Wejście Polski do Unii Europejskiej wymusiło też wprowadzenie pewnych zmian w samej administracji podatkowej. Marcin Baran, dyrektor w Ernst & Young, podkreśla, że nie budzi już dziś żadnych wątpliwości, że regulacje krajowe muszą być interpretowane w świetle przepisów wspólnotowych i realizować cele nakreślone w dyrektywach, a organy podatkowe nie mogą poprzestawać jedynie na wykładni językowej danego przepisu.
– Konfrontacja organów podatkowych z orzecznictwem ETS oraz praktyką działania organów w innych krajach wpłynęła też na pozytywną zmianę w podejściu do podatników oraz do rozstrzygania wątpliwości prawnych – wyjaśnia Marcin Baran.
Jednocześnie podkreśla, że polska administracja stała się elementem systemu europejskich administracji skarbowych. Uczestniczy ona w wymianie informacji, np. dotyczących przepływu towarów.
– Jak pokazują raporty instytucji europejskich, polska administracja wypada całkiem dobrze na tle innych krajów w wywiązywaniu się ze swoich obowiązków w zakresie pomocy administracyjnej i udzielania informacji; pozostaje natomiast pytanie, w jakim zakresie sama korzysta z danych jej możliwości – konkluduje ekspert z Ernst & Young.



OPINIE
JANUSZ DRACHAL
sędzia Naczelnego Sądu Administracyjnego
Naczelny Sąd Administracyjny nie tylko może, ale musi uwzględniać orzecznictwo Europejskiego Trybunału Sprawiedliwości. Naczelny Sąd Administracyjny, jako sąd ostatniej instancji, w przypadku wątpliwości co do zgodności prawa polskiego ze wspólnotowym ma wręcz obowiązek występowania z pytaniem prejudycjalnym. Z analizy orzecznictwa wynika, że sędziowie zarówno Naczelnego Sądu Administracyjnego, jak i wojewódzkich sądów administracyjnych coraz częściej i swobodniej stosują w praktyce przepisy Unii Europejskiej i orzecznictwo Europejskiego Trybunału Sprawiedliwości. Obecnie uwzględnianie wykładni prowspólnotowej to już nie rzadkość, ale standard w rozstrzyganiu przez sądy administracyjne indywidualnych spraw obywateli.
GRAŻYNA NASIEROWSKA
sędzia przewodniczący III Wydziału Orzeczniczego WSA w Warszawie
W ramach sądowej kontroli zgodności z prawem decyzji podatkowych i indywidualnych interpretacji ministra finansów obowiązkiem sądów jest zapewnienie zgodności prawa krajowego z prawem wspólnotowym.

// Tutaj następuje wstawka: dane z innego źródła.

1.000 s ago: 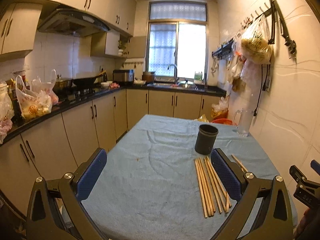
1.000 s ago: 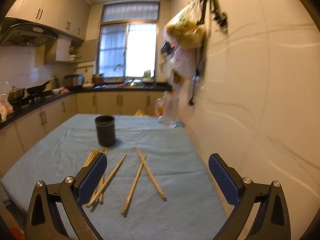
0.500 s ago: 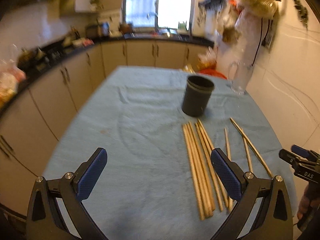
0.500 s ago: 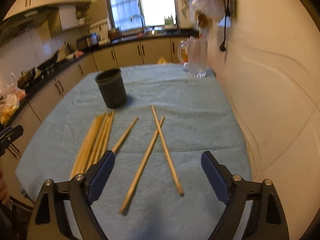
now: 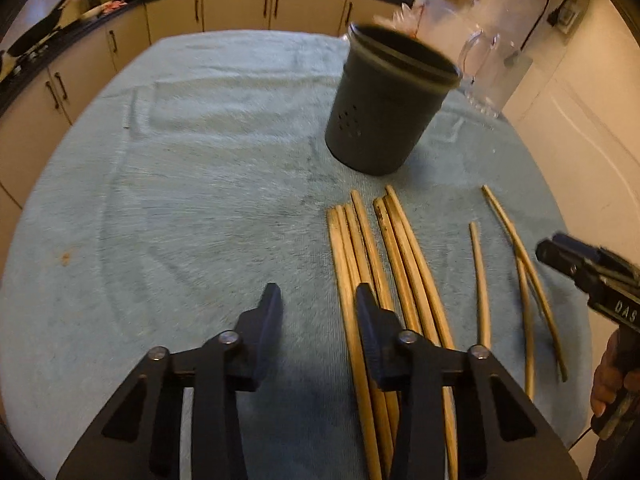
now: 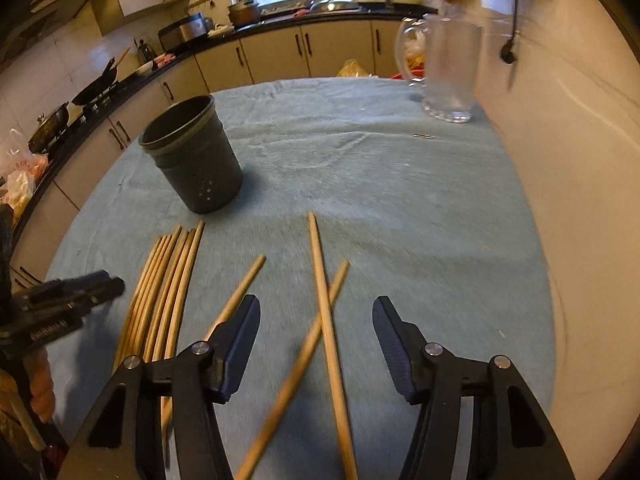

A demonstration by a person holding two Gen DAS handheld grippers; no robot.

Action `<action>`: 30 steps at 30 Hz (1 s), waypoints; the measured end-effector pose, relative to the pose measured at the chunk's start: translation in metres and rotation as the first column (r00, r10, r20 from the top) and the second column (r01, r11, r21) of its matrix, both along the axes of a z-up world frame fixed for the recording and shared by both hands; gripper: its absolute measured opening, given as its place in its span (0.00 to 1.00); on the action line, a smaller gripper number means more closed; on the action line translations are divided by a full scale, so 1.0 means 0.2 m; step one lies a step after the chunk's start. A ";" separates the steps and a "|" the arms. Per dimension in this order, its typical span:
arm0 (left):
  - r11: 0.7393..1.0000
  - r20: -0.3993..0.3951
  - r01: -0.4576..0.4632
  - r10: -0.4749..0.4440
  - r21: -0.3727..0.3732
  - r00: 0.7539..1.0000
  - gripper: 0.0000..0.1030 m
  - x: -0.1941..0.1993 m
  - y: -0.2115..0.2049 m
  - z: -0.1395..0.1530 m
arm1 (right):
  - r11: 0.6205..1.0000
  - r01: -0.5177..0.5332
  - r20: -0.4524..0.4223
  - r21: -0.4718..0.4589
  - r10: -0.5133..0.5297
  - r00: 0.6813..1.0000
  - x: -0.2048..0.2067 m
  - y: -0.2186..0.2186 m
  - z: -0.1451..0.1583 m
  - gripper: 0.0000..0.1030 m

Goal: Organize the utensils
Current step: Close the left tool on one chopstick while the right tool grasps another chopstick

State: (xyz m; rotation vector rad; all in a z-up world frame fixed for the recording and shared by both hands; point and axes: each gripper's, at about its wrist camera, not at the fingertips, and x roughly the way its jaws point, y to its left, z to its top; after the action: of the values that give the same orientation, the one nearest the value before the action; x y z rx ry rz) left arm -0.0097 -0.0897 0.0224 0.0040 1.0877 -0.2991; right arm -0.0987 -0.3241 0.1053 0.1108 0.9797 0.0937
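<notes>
Both grippers have dropped toward the table, jaws closing, nothing gripped. Left gripper [image 5: 318,312] sits beside the chopstick bundle [image 5: 384,264]; right gripper [image 6: 316,344] straddles two crossed chopsticks [image 6: 322,300]. Cup [image 5: 388,104] stands beyond, so pickup looks imminent.

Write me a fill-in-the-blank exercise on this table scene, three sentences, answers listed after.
1. The dark grey perforated utensil holder stands upright and holds ____ chopsticks.
2. The two loose wooden chopsticks in front of the right gripper lie ____ over each other.
3. The clear glass mug stands at the table's far side, close to the ____.

Missing words: no; crossed; wall
</notes>
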 end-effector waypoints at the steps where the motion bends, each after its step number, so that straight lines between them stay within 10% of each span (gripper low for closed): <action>1: 1.000 0.013 0.011 -0.011 -0.003 1.000 0.29 0.00 -0.01 -0.01 | 1.000 -0.003 -0.005 -0.002 0.003 1.000 0.02 0.01 -0.01 0.61; 5: 0.998 0.042 0.035 -0.037 0.049 0.998 0.20 0.00 -0.03 0.00 | 1.000 -0.013 -0.033 -0.011 0.012 0.999 0.11 0.04 -0.06 0.56; 7: 0.993 0.033 0.021 -0.024 0.113 0.999 0.00 0.00 -0.03 -0.02 | 1.000 -0.016 -0.050 -0.020 0.015 0.999 0.14 0.04 -0.08 0.51; 14: 0.999 0.012 0.035 -0.034 -0.011 0.999 0.00 -0.02 0.05 0.03 | 1.000 -0.002 -0.069 -0.021 0.000 0.998 0.19 0.01 -0.11 0.50; 20: 0.981 0.059 0.175 -0.171 -0.082 0.984 0.33 -0.12 -0.13 0.14 | 1.000 0.020 -0.055 0.015 -0.019 0.998 0.16 -0.05 -0.08 0.50; 30: 0.948 -0.051 0.313 -0.311 0.050 0.949 0.34 -0.03 -0.57 0.02 | 0.998 -0.040 -0.085 -0.038 0.037 0.996 0.28 0.01 -0.11 0.50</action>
State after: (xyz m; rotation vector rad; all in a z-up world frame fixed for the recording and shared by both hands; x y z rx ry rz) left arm -0.0149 -0.2031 0.0264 0.2246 1.1379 -0.5548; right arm -0.0422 -0.3227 0.0829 0.0599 1.0672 0.1058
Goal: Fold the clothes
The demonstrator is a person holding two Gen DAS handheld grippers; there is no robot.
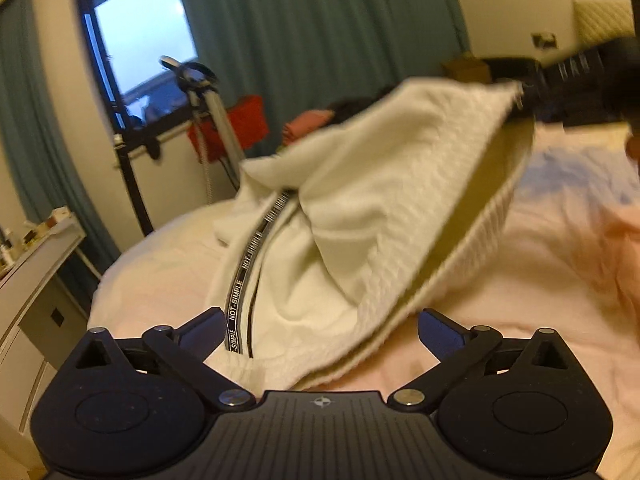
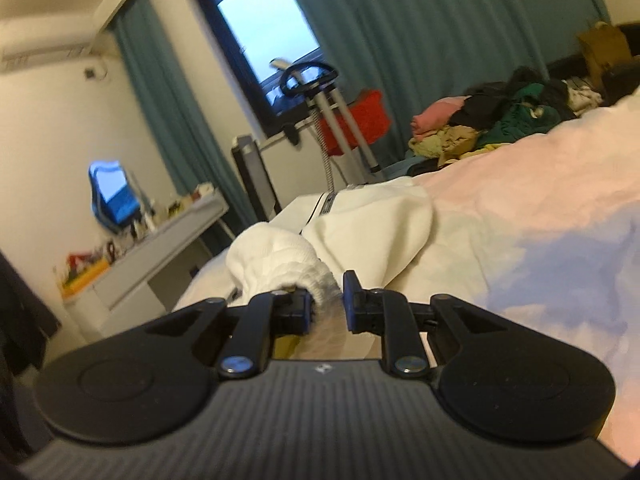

Odbywa się to m.in. w drodze prowspólnotowej wykładni prawa krajowego. Dla sądów istotną wskazówką dla oceny, jak powinien być pojmowany dany przepis prawa wspólnotowego, jest orzecznictwo ETS. Orzecznictwo to wskazuje określony kierunek wykładni przepisów prawa wspólnotowego. Wykładnią tą sądy administracyjne są związane.
Przykładowo WSA w Warszawie w sprawie o sygn. akt III SA/Wa 1071/08 odwołał się do wyroku ETS w sprawie C-401/05 i stwierdził, że określone w art. 43 ust. 1 pkt 14 ustawy o VAT zwolnienie z opodatkowania świadczenia usług przez techników dentystycznych dotyczy wyłącznie osób fizycznych. Sąd odwoływał się do wyroków ETS wielokrotnie również w innych sprawach.